_What the task asks_.
Among the entries below, find the line with "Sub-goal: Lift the", then quote it and each following line up to and including the line with "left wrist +", and nothing else.
-- Input for this task follows --
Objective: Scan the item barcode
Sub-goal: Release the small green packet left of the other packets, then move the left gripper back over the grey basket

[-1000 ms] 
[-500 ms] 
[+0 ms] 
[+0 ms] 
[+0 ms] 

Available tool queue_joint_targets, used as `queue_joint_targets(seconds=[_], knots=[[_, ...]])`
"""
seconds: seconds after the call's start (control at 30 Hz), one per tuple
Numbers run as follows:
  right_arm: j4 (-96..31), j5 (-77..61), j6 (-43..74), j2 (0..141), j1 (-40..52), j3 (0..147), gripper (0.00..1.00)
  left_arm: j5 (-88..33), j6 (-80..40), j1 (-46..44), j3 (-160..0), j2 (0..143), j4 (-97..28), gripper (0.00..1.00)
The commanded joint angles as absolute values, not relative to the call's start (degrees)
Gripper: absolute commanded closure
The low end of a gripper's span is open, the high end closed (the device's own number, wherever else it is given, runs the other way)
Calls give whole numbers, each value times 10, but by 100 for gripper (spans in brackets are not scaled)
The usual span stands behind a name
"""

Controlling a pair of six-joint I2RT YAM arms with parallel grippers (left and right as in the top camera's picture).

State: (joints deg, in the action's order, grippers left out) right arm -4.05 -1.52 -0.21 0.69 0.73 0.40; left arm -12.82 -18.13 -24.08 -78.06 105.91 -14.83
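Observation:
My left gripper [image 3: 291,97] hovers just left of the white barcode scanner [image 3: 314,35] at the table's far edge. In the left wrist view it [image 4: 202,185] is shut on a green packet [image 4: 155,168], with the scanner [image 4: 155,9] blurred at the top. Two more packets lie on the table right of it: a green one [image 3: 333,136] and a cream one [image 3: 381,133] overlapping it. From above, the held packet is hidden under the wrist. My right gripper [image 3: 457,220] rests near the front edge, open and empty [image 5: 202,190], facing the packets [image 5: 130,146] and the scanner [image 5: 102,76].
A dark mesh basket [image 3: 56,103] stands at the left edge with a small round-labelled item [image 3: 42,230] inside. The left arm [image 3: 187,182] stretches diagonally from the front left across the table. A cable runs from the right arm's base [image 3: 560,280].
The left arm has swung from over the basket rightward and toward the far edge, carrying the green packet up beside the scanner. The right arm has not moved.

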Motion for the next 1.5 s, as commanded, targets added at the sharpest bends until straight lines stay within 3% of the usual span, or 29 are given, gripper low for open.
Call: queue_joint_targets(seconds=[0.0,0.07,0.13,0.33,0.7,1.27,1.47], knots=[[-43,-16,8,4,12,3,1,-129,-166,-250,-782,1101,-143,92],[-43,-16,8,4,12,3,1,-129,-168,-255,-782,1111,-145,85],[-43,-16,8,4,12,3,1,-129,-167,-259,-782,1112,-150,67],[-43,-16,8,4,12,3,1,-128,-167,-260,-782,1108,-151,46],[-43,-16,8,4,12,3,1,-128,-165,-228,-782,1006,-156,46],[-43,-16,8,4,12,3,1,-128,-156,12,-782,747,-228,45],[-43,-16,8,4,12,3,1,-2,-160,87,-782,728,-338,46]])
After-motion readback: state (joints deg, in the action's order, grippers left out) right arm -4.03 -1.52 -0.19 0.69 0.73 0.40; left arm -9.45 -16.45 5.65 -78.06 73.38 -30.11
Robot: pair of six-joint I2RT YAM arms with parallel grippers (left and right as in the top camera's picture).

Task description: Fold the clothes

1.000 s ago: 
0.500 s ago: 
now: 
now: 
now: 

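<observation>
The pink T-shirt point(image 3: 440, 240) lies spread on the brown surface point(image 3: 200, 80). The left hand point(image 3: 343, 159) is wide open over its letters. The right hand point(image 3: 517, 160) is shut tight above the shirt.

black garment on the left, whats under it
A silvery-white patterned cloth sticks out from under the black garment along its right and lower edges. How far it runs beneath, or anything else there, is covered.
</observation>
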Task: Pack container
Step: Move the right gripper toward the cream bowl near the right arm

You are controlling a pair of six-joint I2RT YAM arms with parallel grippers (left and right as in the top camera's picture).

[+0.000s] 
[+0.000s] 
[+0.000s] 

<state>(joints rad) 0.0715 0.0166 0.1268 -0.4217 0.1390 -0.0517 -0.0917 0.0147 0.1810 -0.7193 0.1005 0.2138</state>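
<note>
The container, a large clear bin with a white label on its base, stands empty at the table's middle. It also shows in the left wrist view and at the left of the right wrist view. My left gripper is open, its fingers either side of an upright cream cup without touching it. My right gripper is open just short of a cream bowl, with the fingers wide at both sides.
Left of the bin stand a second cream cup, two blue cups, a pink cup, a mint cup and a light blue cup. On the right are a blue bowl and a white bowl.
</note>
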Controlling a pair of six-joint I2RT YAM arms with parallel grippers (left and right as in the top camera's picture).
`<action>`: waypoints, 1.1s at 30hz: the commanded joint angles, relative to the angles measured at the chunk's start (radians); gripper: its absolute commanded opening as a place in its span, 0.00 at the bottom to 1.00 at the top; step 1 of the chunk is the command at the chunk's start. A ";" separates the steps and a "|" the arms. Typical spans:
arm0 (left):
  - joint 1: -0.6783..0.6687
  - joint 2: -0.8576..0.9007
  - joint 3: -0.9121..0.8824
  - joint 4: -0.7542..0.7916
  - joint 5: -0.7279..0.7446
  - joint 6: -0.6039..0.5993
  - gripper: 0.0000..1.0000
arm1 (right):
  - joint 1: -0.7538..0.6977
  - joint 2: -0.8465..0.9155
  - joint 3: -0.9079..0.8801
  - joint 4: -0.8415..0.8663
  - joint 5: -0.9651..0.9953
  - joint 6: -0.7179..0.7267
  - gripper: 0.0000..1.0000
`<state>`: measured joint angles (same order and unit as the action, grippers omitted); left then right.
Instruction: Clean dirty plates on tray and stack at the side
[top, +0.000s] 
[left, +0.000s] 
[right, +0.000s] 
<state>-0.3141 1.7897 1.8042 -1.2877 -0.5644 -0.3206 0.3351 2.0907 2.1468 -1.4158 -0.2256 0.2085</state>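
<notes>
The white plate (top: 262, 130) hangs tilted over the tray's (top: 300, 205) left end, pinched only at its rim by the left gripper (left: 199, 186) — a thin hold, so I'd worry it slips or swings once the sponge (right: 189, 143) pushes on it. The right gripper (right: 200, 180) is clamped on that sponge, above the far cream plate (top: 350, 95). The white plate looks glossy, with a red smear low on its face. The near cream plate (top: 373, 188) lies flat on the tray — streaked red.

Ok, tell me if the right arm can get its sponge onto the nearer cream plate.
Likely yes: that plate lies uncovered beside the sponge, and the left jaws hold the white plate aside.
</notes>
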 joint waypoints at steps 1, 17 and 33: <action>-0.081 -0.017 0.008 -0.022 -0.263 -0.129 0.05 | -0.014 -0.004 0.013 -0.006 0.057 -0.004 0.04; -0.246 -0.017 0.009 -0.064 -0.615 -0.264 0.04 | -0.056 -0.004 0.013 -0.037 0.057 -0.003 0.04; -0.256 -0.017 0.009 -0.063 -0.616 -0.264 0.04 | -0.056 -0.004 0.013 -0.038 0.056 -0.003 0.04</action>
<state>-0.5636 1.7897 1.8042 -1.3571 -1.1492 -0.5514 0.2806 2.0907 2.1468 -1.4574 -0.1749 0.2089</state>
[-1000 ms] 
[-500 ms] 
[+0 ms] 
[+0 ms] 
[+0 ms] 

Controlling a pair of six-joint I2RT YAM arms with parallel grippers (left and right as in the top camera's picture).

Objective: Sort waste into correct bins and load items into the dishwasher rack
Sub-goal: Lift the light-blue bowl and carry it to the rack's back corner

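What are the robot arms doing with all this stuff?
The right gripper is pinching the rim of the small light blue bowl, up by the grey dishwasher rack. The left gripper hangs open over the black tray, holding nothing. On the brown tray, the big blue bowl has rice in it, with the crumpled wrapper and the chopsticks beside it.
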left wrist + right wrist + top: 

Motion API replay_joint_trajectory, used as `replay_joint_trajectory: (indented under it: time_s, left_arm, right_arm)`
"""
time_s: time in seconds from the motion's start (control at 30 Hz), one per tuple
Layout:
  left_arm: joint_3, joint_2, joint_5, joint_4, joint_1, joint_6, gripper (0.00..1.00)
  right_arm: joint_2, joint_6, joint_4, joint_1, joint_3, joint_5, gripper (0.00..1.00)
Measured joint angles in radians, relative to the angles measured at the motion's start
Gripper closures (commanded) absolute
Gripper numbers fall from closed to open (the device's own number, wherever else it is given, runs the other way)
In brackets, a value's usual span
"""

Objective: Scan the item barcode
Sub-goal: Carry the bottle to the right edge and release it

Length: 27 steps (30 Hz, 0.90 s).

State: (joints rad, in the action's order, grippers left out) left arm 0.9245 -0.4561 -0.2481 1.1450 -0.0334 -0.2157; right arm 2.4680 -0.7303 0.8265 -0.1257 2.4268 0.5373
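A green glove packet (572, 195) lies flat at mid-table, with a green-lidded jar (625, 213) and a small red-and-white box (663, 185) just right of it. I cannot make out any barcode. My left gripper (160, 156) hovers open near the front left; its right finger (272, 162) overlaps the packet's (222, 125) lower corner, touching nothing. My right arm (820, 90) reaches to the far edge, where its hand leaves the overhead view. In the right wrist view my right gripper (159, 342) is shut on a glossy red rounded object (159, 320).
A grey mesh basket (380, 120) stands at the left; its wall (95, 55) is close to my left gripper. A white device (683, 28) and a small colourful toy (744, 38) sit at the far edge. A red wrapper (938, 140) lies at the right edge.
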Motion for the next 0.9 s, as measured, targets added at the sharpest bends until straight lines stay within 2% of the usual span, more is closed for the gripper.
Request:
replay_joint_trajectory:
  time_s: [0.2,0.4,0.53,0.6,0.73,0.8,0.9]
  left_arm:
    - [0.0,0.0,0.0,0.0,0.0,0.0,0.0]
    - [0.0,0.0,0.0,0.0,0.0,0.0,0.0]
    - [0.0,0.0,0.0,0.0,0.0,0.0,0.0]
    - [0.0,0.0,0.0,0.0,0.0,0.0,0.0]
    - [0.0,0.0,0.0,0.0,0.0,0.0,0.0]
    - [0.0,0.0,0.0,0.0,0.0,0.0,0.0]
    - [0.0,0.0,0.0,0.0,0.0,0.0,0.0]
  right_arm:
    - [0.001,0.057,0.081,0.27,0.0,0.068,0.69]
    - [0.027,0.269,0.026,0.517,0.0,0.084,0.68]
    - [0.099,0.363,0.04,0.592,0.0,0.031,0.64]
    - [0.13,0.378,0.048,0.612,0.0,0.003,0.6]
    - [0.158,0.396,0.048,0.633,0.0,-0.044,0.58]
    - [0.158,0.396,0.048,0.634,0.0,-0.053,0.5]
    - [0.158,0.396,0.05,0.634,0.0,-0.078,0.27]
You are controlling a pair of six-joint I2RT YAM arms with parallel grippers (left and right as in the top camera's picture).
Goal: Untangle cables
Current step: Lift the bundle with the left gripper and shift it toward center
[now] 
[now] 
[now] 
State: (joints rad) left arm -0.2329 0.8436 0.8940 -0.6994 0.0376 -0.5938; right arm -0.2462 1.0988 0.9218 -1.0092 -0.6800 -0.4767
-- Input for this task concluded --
_Solution for this task_.
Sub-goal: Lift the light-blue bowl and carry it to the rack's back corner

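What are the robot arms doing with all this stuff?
The right gripper is pinching the rim of the small light blue bowl, up by the grey dishwasher rack. The left gripper hangs open over the black tray, holding nothing. On the brown tray, the big blue bowl has rice in it, with the crumpled wrapper and the chopsticks beside it.
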left wrist + right wrist + top: 

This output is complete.